3. Arizona Diamondbacks
They are hemorrhaging in the standings, quickly falling behind the Dodgers, and it will be a blow to the morale of their players if they don’t get help before the deadline.
But Arizona is constricted by its financial limitations, and while GM Kevin Towers worked very hard to get Peavy in a trade, he just couldn’t move the money he needed to move. Ian Kennedy would have been moved as a precursor to a Peavy deal, and if he’s not traded today, it would seem he would be a primary candidate for a deal in the offseason.
These are tough times for Kennedy.
• Oakland traded for Alberto Callaspo to play second base against left-handers.
Other trade stuff
1. Bud Norris is being discussed in trade talks. The Astros are on pace to finish 54-108, and by the time we reach the deadline, it could be that they will have traded Norris, their No. 1 starter, as well as closer Jose Veras. They will have a near-lock on the No. 1 pick in the draft for the third consecutive season.

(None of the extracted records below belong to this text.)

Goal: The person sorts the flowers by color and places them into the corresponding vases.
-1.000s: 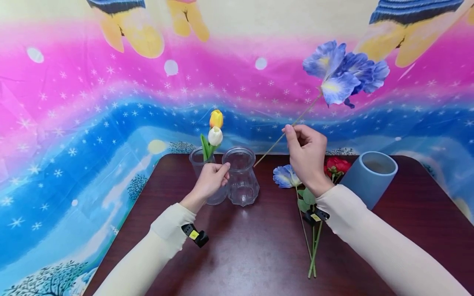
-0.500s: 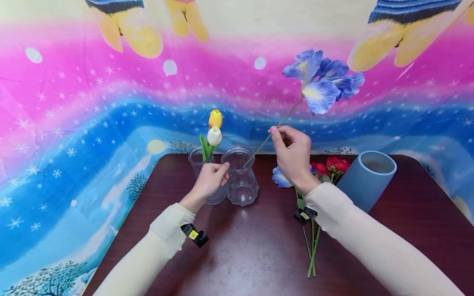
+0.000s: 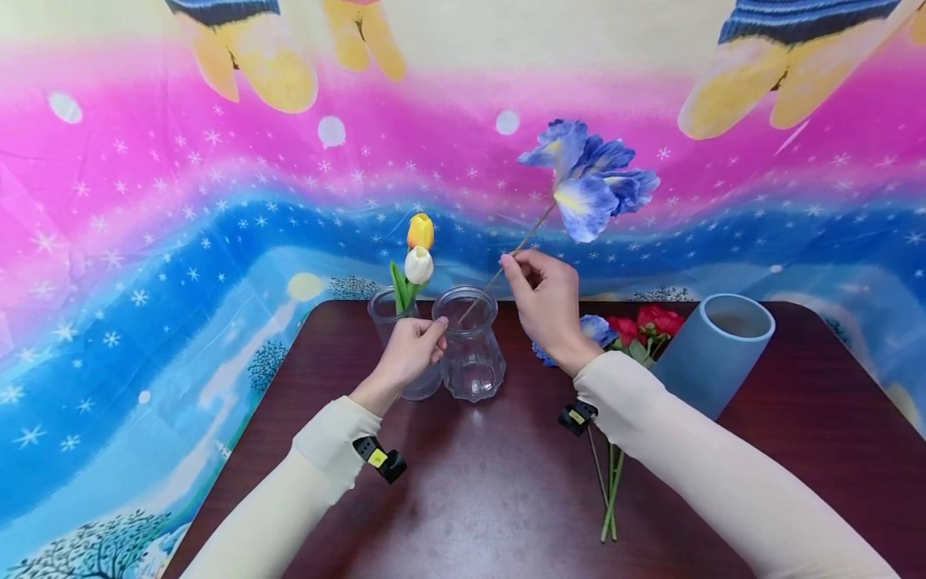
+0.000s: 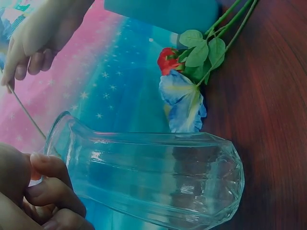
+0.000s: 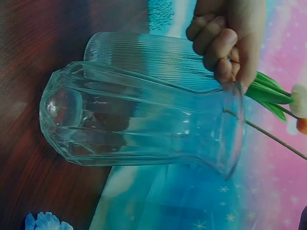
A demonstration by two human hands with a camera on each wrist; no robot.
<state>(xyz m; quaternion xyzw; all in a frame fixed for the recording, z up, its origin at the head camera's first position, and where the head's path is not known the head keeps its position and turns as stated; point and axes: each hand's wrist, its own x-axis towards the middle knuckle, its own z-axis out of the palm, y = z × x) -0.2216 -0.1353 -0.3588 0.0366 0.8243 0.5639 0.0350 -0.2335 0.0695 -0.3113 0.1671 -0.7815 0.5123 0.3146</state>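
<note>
My right hand (image 3: 546, 304) pinches the thin stem of a blue artificial iris (image 3: 586, 185) between thumb and fingertips. The bloom leans up to the right. In the right wrist view, the stem's lower end (image 5: 264, 131) is just inside the mouth of a clear, flared glass vase (image 3: 473, 366). The fingers of my left hand (image 3: 408, 352) are curled at the vase's left rim, which they pinch. Partly hidden behind that hand is a second clear vase (image 3: 421, 386), ribbed and straight-sided. A yellow tulip (image 3: 420, 232) and a white tulip (image 3: 419, 265) stand in it.
On the right of the dark wooden table (image 3: 492, 490) lie red flowers (image 3: 660, 320) and another blue flower (image 3: 596, 328), their stems pointing towards me. A blue-grey vase (image 3: 712, 362) stands beside them, partly behind my right sleeve. A printed cloth (image 3: 463, 177) hangs behind.
My right hand has moved left and slightly down with the blue iris, and the stem's end has passed from beside the flared vase into its mouth. My left hand stays in place.
</note>
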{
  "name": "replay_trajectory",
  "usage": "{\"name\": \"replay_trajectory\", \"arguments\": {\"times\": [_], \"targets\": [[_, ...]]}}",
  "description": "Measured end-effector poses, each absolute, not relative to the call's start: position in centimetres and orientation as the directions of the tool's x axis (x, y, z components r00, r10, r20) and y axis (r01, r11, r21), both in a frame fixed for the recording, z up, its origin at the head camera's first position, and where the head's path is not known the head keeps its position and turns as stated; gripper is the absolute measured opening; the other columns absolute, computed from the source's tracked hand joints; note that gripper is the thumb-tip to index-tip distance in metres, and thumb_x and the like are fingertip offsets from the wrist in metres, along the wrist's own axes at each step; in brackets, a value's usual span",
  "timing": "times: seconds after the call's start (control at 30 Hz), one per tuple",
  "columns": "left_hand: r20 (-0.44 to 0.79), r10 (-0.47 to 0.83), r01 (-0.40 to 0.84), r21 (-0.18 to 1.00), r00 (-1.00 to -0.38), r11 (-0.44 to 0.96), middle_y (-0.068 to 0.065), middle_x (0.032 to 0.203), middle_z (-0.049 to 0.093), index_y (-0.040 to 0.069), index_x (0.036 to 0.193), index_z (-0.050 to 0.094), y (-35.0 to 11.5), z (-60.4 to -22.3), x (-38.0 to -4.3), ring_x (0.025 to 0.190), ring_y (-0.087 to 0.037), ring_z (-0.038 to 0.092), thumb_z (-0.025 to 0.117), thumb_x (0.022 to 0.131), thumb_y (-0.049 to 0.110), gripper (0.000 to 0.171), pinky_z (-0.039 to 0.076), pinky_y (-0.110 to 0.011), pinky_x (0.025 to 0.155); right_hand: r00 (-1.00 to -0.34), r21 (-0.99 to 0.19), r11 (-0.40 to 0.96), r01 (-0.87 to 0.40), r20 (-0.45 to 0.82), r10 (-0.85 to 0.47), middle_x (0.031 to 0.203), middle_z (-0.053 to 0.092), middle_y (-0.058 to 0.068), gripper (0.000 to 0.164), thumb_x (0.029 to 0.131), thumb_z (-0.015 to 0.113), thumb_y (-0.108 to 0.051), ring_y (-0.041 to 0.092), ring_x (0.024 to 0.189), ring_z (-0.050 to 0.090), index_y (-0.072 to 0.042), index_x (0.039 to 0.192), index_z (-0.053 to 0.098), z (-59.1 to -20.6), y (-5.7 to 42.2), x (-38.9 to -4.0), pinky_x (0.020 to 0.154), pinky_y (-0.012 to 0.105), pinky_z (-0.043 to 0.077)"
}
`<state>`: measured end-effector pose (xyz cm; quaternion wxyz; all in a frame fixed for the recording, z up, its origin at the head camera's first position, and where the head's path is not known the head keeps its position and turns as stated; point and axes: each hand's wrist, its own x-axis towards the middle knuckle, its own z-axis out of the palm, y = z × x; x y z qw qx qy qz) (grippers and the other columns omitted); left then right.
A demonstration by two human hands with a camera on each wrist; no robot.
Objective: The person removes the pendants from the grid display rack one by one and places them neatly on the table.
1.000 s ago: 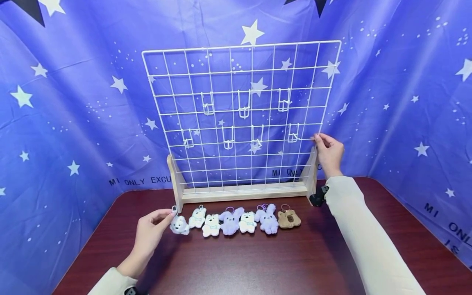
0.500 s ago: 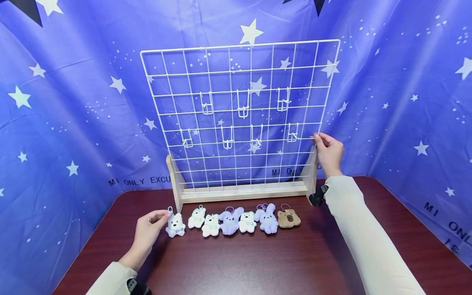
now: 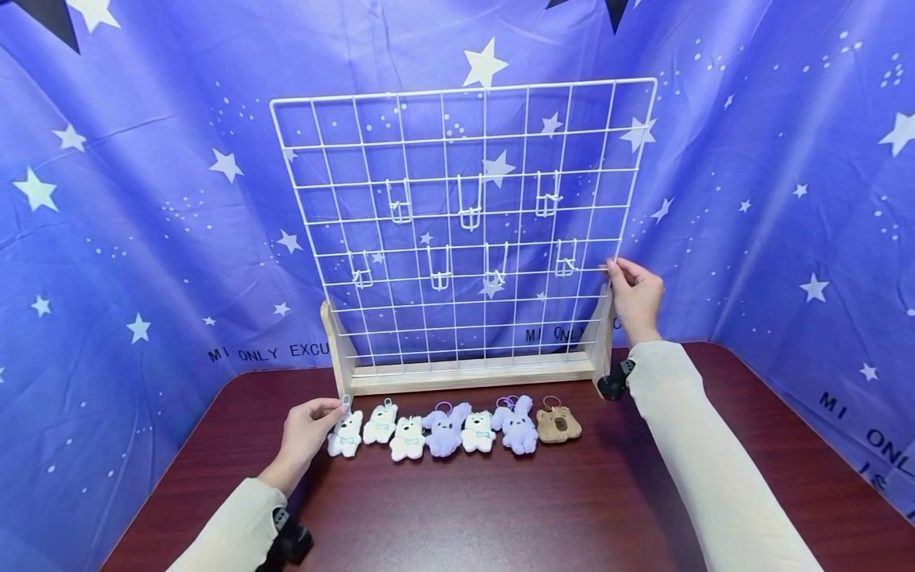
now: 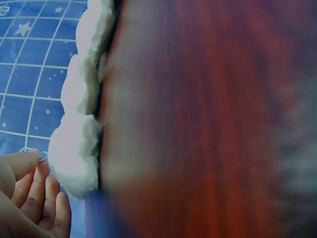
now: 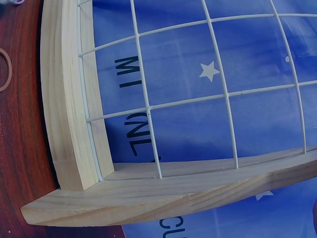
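Observation:
In the head view my left hand [image 3: 303,437] pinches the clasp of a white plush bear keychain [image 3: 346,435] at the left end of a row. The left wrist view shows thumb and fingertips at its pale ring [image 4: 43,156], with the plush body [image 4: 74,156] just beyond. My right hand [image 3: 638,300] pinches the right edge of a white wire grid panel [image 3: 463,90], a little above its wooden stand [image 3: 472,376]. Only a sliver of that hand shows in the right wrist view, where the wooden upright [image 5: 74,109] and grid wires fill most of the frame.
Beside the held keychain lie more white bears [image 3: 408,438], two lilac rabbits [image 3: 446,433] and a brown bear [image 3: 558,425]. Several white wire hooks [image 3: 470,216] hang on the grid in two rows. A blue starry curtain stands behind the dark red table [image 3: 472,508].
My left hand, holding the white bear keychain, shifts slightly left and then back right, and the bear now faces forward, close to its neighbour. The right hand stays at the grid's edge.

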<state>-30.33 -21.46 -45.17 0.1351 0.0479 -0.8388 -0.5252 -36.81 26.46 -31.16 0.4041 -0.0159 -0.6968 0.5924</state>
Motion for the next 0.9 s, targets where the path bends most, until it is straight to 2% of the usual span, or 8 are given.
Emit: {"name": "replay_trajectory", "arguments": {"times": [0.07, 0.17, 0.3, 0.4, 0.6, 0.77, 0.9], "targets": [[0.164, -0.218, 0.053, 0.896, -0.962, 0.441, -0.004, 0.074, 0.069, -0.007, 0.095, 0.069, -21.4, -45.3, -30.7, 0.061, -0.001, 0.053, 0.07, 0.083, 0.008, 0.019, 0.042, -0.018, 0.056, -0.676, -0.836, 0.307, -0.454, 0.548, 0.493, 0.083, 0.073, 0.0, 0.025, 0.089, 0.064, -0.009, -0.009, 0.068, 0.06, 0.01, 0.106, 0.066, -30.8, 26.2, -36.2, 0.067, 0.008, 0.046], [0.143, -0.216, 0.037, 0.901, -0.966, 0.431, -0.003, 0.075, 0.069, -0.007, 0.097, 0.069, -21.4, -45.4, -31.1, 0.062, 0.0, 0.053, 0.071, 0.083, 0.008, 0.02, 0.043, -0.018, 0.056, -0.673, -0.835, 0.322, -0.447, 0.551, 0.494, 0.087, 0.073, 0.002, 0.027, 0.09, 0.064, -0.013, -0.009, 0.07, 0.06, 0.008, 0.106, 0.067, -31.4, 26.6, -37.0, 0.069, 0.008, 0.046], [0.131, -0.22, 0.038, 0.922, -0.967, 0.384, -0.007, 0.083, 0.071, -0.009, 0.099, 0.068, -21.4, -45.8, -31.2, 0.065, 0.002, 0.054, 0.071, 0.083, 0.006, 0.022, 0.044, -0.016, 0.059, -0.669, -0.837, 0.316, -0.446, 0.547, 0.503, 0.084, 0.072, -0.006, 0.027, 0.089, 0.065, -0.017, -0.01, 0.07, 0.06, 0.004, 0.107, 0.069, -32.7, 27.5, -38.7, 0.069, 0.007, 0.045], [0.109, -0.234, 0.033, 0.951, -0.966, 0.308, -0.006, 0.084, 0.072, -0.013, 0.101, 0.066, -21.5, -46.2, -31.2, 0.065, 0.003, 0.056, 0.07, 0.083, 0.003, 0.025, 0.046, -0.014, 0.061, -0.675, -0.843, 0.31, -0.44, 0.538, 0.505, 0.084, 0.071, -0.008, 0.028, 0.089, 0.066, -0.018, -0.01, 0.07, 0.06, 0.003, 0.107, 0.069, -32.7, 27.4, -38.8, 0.069, 0.007, 0.045], [0.089, -0.248, 0.036, 0.977, -0.965, 0.211, -0.001, 0.081, 0.072, -0.016, 0.104, 0.063, -21.6, -46.8, -31.4, 0.065, 0.004, 0.058, 0.069, 0.082, -0.001, 0.027, 0.047, -0.013, 0.062, -0.672, -0.84, 0.326, -0.434, 0.542, 0.505, 0.085, 0.072, -0.005, 0.031, 0.089, 0.066, -0.024, -0.009, 0.07, 0.06, 0.002, 0.106, 0.07, -32.6, 27.1, -38.7, 0.07, 0.009, 0.046], [0.071, -0.247, 0.027, 0.984, -0.967, 0.177, 0.002, 0.078, 0.072, -0.017, 0.105, 0.063, -21.8, -46.8, -31.4, 0.067, 0.004, 0.059, 0.069, 0.082, 0.0, 0.029, 0.048, -0.013, 0.063, -0.67, -0.839, 0.326, -0.436, 0.545, 0.505, 0.072, 0.062, -0.025, 0.031, 0.089, 0.066, -0.023, -0.01, 0.069, 0.059, 0.002, 0.106, 0.07, -32.7, 27.0, -38.8, 0.068, 0.008, 0.045], [0.047, -0.245, 0.0, 0.982, -0.968, 0.19, 0.005, 0.078, 0.071, -0.014, 0.107, 0.064, -21.9, -46.5, -31.4, 0.067, 0.004, 0.058, 0.07, 0.082, 0.003, 0.03, 0.048, -0.014, 0.063, -0.696, -0.851, 0.253, -0.461, 0.523, 0.492, 0.07, 0.062, -0.026, 0.029, 0.089, 0.066, -0.017, -0.008, 0.07, 0.061, 0.005, 0.108, 0.068, -32.7, 27.3, -39.0, 0.069, 0.008, 0.046]]}}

2. The Indians added a reliever and optioned a reliever, Paul Hoynes writes.
3. The Royals are looking for a second baseman.
4. The Cardinals traded a reliever.
5. Alex Rios is waiting to see what happens.
6. The Twins did little to help their GM.
7. Davey Johnson expects the Nationals to stand pat.
8. The Phillies’ clubhouse is dealing with some deadline unrest.
9. Marlon Byrd knows he could be traded.
10. Brian Wilson signed with the Dodgers.
11. The Dodgers are throwing a lot of money at their problems.
12. Old friend Peter Gammons makes this point: Should some team make a conditional deal for Rafael Betancourt, as the Rays did for Jesse Crain? Betancourt is due back in mid-August, and could help a contender.
13. The Rockies should pick up a pitcher’s option, writes Troy Renck.
14. Barry Zito may have started his last game for the Giants.
15. The Angels are trying to improve their farm system.
16. The Padres will need to be inspired by offers to deal either Luke Gregerson or Joe Thatcher, because they don’t have to swap either, and if they move one or both, they would have to find a replacement(s).
Dings and dents
1. Yadier Molina is headed to the disabled list with a sprained knee.
• The Braves’ magic number is 46.
• Zack Wheeler flirted with a no-hitter.
• A Marlins player disputed Tino Martinez’s version of what happened.
• Chris Davis ended his homerless streak.
• The union has been told who is going to be suspended.
• Alex Rodriguez is becoming an army of one.
• Roger Clemens went to bat for Rodriguez.
• Ryan Braun’s status hurts the Brewers, writes Bob Wolfley.
• The young man who connected so strongly with Bryce Harper has passed away.
And today will be better than yesterday.